PROBLEM — Exclude the pictures, and otherwise reproduce the data in full.

AVAILABLE DATA —
====

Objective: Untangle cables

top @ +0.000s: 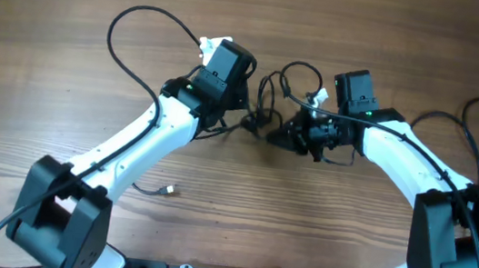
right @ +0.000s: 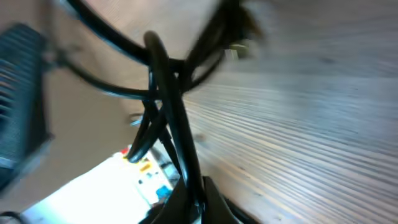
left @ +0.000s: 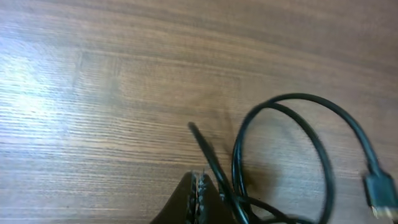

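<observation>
You have a brown worktop point(top: 46, 65) with fine, straight wood grain running across it, paler where the light glares. The cables point(top: 266, 101) at the worktop's middle are plain black. One small plug point(top: 170, 190) nearer the worktop's near edge looks silvery. The left arm point(top: 142, 140) and right arm point(top: 402, 154) are white with black joints and black bases. The left end effector point(left: 198, 196) and right end effector point(right: 193, 202) are black. A tiny green light point(top: 368, 114) shows on the right arm. The right wrist view shows a blurred white label point(right: 124, 186) with orange and blue marks.
</observation>
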Available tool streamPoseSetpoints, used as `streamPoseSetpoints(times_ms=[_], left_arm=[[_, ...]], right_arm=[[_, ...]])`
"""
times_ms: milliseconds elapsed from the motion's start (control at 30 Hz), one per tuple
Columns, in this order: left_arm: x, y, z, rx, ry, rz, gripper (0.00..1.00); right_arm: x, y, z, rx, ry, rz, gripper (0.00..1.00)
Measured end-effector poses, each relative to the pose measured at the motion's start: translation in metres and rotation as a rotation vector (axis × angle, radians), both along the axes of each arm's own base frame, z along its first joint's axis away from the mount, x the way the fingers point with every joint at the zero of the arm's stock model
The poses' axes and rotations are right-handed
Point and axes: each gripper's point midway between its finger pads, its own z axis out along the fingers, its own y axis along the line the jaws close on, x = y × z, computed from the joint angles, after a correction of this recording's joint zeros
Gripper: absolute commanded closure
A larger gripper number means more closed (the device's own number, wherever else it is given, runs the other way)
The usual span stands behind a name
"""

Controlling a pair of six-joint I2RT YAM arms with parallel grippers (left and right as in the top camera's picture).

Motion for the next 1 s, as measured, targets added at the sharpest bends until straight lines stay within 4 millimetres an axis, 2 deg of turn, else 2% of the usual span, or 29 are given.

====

RESPONSE TO THE TASK —
Objective: Untangle cables

top @ +0.000s: 
right @ +0.000s: 
left @ +0.000s: 

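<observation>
You have a brown worktop point(top: 46, 65) with fine, straight wood grain running across it, paler where the light glares. The cables point(top: 266, 101) at the worktop's middle are plain black. One small plug point(top: 170, 190) nearer the worktop's near edge looks silvery. The left arm point(top: 142, 140) and right arm point(top: 402, 154) are white with black joints and black bases. The left end effector point(left: 198, 196) and right end effector point(right: 193, 202) are black. A tiny green light point(top: 368, 114) shows on the right arm. The right wrist view shows a blurred white label point(right: 124, 186) with orange and blue marks.
</observation>
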Available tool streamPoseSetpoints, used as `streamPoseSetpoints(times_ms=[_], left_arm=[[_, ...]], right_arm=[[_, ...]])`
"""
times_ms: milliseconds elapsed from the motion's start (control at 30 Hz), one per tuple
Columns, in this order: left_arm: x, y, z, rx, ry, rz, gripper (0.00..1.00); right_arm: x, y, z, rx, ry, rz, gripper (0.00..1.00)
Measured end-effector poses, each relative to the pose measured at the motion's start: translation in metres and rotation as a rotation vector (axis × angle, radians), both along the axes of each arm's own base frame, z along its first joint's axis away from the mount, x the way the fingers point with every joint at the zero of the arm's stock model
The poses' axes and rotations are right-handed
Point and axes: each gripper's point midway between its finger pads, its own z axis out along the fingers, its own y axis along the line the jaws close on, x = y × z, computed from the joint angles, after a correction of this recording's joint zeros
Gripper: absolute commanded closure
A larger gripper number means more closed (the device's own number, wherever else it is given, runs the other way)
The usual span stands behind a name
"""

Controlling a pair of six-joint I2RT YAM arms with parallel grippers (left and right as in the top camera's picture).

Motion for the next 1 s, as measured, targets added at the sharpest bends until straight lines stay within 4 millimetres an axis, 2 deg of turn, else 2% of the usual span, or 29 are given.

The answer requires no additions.